Well.  There is a sad story behind this pasta salad thing.

It is the fact that this is the reminents of food in the kitchen.  If i were to open the cabinets right now there would be an abundance of pasta boxes and rice.  The rest are ANTS.

We have a lot of ants and flying creatures that like to sneak into every orfice of this home.  It did not bother me until a little earlier i was trying to pour sugar into my tea.  The sugar was being stubborn and all clumpy.  I shook it hard and some came out.  I proceeded to shake and smack the box and much to my surprise a series of black dots with flailing arms was taking an afternoon dip in my tea.

Bastard.  I wonder how long he was stuck there consuming the little sugar we had left?  I do have to confess one thing: I lied about the tea.  It was actually almond milk i purchased because i thought i was cool.  I thought i would be even cooler by getting the unsweetened version.  It is not cool.  It taste like...boring and bland mixed into a blender and squirted out an almond's tit.

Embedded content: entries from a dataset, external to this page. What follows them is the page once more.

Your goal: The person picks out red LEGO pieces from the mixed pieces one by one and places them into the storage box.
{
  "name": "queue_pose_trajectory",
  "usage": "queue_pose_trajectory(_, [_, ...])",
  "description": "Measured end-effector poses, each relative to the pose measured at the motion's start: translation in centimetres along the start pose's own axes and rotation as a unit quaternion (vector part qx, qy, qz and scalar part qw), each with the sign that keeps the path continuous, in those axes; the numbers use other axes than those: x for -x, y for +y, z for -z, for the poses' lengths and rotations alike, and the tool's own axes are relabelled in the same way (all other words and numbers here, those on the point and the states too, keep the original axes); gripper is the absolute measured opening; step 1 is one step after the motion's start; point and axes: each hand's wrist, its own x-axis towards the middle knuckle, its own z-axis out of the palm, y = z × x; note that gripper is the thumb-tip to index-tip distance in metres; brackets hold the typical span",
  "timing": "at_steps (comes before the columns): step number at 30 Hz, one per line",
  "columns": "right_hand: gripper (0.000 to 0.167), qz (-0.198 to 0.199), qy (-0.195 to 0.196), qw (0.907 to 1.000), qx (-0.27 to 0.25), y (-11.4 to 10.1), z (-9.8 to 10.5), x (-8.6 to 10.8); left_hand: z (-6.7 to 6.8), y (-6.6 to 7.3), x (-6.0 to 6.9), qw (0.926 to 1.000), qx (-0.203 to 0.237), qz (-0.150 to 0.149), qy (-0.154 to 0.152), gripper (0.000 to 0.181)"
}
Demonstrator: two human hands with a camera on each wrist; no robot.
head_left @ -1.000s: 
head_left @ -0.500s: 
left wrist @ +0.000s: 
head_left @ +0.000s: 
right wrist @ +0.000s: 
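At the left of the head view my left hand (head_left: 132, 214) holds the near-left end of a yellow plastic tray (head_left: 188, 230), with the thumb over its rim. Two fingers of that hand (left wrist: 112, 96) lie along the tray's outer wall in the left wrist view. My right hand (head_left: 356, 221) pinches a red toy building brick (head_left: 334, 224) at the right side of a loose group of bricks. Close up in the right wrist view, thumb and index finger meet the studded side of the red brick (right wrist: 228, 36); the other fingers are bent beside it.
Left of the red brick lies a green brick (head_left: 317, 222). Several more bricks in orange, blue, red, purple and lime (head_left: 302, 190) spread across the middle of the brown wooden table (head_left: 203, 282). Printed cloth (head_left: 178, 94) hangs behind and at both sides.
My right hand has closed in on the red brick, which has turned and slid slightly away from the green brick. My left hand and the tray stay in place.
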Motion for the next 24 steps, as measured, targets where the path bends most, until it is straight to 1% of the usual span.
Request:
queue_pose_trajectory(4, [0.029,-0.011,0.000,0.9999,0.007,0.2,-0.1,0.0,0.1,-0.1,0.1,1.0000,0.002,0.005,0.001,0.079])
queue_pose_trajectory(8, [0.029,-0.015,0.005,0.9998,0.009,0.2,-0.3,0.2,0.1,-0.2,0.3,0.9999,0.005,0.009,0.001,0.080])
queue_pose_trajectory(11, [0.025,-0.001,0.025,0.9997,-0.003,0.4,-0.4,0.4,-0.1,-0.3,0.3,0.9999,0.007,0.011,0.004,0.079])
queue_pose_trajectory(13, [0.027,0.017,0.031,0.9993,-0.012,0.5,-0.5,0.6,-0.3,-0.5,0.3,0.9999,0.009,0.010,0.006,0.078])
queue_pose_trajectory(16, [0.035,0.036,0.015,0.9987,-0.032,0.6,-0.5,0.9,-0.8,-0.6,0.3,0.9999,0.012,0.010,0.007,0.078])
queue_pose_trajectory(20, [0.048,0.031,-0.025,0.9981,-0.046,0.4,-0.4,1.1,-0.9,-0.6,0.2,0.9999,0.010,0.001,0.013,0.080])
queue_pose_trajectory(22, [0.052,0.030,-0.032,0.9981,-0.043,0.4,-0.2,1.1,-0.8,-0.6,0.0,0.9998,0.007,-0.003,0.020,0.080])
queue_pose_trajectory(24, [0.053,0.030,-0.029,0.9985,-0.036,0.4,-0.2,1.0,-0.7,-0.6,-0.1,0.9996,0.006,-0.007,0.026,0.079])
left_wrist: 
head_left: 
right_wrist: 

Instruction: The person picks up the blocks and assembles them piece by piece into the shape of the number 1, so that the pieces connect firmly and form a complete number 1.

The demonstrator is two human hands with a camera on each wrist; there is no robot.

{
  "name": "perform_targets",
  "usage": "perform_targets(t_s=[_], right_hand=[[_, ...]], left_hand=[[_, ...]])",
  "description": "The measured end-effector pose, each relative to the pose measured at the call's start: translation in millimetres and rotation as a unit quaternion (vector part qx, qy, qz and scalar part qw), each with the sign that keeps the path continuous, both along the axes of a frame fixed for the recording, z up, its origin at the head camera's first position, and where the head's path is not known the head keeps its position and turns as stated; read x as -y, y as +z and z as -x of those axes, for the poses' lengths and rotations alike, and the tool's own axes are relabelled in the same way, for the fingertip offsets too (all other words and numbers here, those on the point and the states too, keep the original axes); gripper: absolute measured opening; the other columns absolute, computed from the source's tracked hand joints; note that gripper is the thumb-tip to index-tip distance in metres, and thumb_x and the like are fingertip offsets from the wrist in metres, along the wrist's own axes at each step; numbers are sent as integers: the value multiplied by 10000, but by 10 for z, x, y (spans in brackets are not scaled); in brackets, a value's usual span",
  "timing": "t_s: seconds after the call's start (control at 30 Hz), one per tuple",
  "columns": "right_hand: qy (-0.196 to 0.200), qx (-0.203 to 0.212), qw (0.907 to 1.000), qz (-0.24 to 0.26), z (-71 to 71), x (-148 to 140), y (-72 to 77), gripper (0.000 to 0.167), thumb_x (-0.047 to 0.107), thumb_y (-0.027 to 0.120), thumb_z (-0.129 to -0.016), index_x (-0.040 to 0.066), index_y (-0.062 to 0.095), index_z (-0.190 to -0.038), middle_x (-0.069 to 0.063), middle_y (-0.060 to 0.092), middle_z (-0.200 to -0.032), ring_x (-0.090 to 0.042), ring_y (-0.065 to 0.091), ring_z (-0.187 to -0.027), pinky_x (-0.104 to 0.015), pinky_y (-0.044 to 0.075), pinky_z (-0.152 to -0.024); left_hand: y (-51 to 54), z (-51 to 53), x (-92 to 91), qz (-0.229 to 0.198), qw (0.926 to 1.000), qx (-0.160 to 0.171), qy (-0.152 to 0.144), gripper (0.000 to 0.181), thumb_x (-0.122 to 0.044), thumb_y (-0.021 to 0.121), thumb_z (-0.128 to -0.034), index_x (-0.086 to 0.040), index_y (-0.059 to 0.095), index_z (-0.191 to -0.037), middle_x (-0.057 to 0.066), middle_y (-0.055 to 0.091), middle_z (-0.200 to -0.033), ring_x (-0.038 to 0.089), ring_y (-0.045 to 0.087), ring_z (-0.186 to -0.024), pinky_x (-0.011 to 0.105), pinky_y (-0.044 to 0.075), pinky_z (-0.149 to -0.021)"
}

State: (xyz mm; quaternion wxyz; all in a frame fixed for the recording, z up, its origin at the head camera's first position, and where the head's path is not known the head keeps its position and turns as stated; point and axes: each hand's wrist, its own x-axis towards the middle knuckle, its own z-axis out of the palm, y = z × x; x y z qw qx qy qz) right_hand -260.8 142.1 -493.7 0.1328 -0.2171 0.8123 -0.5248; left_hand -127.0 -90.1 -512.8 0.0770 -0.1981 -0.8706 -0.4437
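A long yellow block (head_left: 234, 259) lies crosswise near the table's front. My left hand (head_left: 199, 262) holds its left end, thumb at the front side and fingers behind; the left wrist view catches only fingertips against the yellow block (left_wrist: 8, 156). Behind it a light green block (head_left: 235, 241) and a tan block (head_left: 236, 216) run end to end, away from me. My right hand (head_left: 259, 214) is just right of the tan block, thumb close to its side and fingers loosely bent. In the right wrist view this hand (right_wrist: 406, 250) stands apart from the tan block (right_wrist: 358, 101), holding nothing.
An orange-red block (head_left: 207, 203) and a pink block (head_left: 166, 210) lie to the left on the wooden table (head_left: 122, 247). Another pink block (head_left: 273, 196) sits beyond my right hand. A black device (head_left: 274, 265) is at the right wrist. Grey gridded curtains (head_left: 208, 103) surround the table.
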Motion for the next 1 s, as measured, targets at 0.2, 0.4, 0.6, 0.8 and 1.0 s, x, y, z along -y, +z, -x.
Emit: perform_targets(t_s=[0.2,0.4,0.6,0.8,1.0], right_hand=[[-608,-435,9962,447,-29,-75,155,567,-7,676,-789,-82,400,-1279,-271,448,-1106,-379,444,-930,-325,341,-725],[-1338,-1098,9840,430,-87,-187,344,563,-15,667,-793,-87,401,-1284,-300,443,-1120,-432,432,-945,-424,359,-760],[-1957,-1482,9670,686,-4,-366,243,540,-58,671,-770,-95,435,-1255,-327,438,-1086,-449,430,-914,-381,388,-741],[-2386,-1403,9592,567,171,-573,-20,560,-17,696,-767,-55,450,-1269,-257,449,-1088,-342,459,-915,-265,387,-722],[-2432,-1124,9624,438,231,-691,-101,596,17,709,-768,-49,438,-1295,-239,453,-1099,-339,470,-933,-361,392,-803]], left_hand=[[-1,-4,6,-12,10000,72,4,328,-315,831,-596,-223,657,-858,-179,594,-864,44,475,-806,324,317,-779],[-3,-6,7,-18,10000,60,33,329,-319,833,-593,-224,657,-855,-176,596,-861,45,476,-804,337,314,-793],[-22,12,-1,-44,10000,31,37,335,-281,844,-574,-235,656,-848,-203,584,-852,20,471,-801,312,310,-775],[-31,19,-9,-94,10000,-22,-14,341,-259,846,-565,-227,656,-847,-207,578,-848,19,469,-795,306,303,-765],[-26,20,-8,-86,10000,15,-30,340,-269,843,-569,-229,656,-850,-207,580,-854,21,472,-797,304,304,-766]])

http://pestcontrolcenter.com/blog/wp-content/uploads/2013/02/House-Centipede-Joseph-Burger-Bugwood.org-University-of-Georgia.jpg
cute huh?
We also have a lot of these things called "House Centipedes" .  An insect i have always been horrified from due to the fact i woke up one day with one staring at my face.  That was years ago, and since i live in such a welcoming home to insects i decided to be more kind to them by letter them crawl up my arm so I can fling them out the back door.  But what I find most interesting is these fuckers eat other insects.  I saw a video of them stab their arms into its victim until they were still.  I have gained a new respect for them and would rather have one centipede rather than ants/mosquito/wasps all up in my shit everyday.  Oh wasps? Yea, i had a new wasp per day stuck in my bedroom.  They would get stuck there and start ramming into the walls and windows till they died.  What a strange thing to do. Am i right?